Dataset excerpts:
++++++++
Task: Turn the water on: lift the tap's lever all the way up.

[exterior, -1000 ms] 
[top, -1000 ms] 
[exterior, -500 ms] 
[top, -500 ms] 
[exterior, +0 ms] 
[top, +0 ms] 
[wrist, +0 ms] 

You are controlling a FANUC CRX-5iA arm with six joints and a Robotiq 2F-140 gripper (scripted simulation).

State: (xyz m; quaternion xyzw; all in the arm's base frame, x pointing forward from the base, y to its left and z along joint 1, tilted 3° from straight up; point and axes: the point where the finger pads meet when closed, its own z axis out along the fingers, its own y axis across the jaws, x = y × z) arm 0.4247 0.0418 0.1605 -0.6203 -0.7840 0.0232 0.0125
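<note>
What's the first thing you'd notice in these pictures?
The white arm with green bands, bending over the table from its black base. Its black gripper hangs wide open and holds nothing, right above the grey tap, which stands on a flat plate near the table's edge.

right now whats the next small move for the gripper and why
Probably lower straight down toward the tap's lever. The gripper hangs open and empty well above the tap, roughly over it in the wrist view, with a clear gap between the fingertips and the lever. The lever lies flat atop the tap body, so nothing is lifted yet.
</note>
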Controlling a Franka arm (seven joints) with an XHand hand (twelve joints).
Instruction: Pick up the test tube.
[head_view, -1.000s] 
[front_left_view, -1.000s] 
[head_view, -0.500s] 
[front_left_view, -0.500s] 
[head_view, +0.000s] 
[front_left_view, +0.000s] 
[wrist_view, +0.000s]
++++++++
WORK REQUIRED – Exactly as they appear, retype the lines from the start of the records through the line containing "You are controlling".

YOUR RESPONSE –
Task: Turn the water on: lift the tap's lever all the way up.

[exterior, -1000 ms] 
[top, -1000 ms] 
[exterior, -500 ms] 
[top, -500 ms] 
[exterior, +0 ms] 
[top, +0 ms] 
[wrist, +0 ms] 

You are controlling a FANUC CRX-5iA arm with six joints and a Robotiq 2F-140 gripper (scripted simulation).

For this exercise, nothing more remains to be done.